* Raw data:
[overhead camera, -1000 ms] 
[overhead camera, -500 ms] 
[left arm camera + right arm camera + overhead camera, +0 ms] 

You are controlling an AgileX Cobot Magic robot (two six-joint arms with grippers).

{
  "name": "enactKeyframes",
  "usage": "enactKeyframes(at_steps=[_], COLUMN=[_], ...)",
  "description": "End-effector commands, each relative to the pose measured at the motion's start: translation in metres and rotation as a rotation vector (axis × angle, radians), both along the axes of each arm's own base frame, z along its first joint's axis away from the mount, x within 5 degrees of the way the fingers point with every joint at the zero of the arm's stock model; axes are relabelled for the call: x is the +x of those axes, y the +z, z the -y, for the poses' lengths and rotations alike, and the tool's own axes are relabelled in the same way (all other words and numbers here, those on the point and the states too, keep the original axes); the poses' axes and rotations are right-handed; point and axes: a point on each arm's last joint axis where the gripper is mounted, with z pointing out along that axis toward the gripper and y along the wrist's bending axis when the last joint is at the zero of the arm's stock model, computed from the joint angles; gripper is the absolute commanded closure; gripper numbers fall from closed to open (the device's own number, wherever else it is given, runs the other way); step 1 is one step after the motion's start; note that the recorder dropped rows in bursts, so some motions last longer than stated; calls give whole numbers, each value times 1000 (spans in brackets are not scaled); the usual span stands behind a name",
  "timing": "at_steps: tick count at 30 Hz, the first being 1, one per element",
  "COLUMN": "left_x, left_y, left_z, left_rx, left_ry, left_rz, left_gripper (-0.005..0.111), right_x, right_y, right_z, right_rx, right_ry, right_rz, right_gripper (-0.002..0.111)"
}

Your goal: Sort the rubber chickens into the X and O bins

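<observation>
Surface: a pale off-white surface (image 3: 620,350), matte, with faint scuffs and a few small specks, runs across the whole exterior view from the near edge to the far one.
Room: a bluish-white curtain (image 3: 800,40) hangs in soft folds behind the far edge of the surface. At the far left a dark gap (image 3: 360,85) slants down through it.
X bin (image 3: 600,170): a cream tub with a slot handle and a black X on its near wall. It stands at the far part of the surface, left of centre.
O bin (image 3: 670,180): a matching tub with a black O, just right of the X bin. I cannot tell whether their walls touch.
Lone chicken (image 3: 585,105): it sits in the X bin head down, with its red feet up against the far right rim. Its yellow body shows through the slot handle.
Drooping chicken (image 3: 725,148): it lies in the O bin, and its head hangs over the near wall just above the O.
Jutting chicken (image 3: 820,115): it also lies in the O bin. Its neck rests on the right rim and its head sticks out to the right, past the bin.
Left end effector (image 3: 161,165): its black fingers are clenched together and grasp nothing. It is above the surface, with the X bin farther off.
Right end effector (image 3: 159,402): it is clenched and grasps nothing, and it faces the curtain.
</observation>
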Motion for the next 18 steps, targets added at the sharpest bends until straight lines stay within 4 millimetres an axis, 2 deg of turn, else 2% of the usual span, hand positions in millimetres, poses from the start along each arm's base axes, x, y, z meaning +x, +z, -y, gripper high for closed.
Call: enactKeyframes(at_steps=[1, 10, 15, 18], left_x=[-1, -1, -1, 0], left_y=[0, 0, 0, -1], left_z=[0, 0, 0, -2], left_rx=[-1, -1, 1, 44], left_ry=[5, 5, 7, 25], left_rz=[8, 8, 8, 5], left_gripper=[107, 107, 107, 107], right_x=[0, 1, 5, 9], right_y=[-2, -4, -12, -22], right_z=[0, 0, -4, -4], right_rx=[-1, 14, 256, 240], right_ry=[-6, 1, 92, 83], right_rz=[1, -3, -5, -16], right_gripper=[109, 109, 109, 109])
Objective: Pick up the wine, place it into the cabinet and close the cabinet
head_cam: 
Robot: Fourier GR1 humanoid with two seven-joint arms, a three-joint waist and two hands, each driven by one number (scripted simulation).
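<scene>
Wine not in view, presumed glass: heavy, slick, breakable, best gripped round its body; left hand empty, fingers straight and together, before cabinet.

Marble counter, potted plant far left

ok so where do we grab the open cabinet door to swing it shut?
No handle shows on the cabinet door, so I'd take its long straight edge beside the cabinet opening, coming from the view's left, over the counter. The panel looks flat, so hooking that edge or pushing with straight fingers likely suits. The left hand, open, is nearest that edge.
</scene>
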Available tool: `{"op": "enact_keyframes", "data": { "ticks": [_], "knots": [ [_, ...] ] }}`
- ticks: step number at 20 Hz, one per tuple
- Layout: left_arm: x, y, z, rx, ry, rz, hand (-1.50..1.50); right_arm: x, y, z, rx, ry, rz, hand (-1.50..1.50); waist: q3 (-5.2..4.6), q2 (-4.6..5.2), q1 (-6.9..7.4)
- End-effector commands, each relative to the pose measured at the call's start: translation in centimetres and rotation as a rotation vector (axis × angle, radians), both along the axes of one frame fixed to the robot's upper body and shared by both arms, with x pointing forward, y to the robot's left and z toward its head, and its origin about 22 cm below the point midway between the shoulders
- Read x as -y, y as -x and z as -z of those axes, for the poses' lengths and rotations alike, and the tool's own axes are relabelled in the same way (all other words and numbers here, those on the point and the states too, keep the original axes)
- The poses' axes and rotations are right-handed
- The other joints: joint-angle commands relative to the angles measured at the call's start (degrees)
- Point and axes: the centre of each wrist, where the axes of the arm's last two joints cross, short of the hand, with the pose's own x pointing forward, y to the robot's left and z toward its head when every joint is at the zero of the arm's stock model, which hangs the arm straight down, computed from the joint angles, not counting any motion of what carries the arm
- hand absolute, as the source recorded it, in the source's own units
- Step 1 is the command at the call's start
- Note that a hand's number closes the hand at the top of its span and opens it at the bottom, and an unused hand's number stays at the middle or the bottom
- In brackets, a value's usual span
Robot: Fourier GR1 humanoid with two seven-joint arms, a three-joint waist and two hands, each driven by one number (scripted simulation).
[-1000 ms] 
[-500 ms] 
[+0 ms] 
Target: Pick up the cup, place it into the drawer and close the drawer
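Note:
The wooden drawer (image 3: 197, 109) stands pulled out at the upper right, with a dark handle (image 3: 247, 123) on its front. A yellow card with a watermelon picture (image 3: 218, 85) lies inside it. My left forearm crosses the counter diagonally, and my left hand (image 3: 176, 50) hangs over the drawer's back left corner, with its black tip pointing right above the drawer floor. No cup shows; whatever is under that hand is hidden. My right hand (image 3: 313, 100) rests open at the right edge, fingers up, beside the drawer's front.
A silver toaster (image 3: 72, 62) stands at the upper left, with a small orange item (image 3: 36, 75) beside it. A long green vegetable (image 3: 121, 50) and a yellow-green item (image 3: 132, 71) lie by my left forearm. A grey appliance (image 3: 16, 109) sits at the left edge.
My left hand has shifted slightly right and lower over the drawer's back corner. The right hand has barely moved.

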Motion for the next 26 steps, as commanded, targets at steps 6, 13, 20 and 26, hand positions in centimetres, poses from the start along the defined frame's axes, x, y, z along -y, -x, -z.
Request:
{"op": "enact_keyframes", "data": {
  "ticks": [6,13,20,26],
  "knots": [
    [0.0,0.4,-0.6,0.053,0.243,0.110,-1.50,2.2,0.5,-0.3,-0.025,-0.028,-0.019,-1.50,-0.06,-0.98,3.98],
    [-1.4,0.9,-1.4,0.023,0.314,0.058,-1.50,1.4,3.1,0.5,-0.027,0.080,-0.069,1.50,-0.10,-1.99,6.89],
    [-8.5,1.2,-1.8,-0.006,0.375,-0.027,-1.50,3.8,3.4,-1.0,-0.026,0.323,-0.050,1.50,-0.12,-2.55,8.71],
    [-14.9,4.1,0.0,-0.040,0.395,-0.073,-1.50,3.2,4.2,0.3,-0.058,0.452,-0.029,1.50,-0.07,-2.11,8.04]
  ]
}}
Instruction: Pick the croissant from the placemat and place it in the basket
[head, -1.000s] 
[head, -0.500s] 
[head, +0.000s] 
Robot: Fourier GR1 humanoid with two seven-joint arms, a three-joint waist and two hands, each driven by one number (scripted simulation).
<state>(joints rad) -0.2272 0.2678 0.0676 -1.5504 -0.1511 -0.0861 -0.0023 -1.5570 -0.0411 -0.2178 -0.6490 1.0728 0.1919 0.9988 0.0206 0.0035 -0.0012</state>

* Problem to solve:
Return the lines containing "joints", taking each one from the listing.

* Solution below:
- The other joints: joint-angle commands relative to the angles measured at the call's start (degrees)
- Point and axes: the centre of each wrist, where the axes of the arm's last two joints cross, short of the hand, with the pose's own x pointing forward, y to the robot's left and z toward its head when every joint is at the zero of the arm's stock model, which hangs the arm straight down, computed from the joint angles, not counting any motion of what carries the arm
<state>(joints rad) -0.2272 0.2678 0.0676 -1.5504 -0.1511 -0.0861 -0.0023 -1.5570 -0.0411 -0.2178 -0.6490 1.0728 0.1919 0.9988 0.0206 0.0035 -0.0012</state>

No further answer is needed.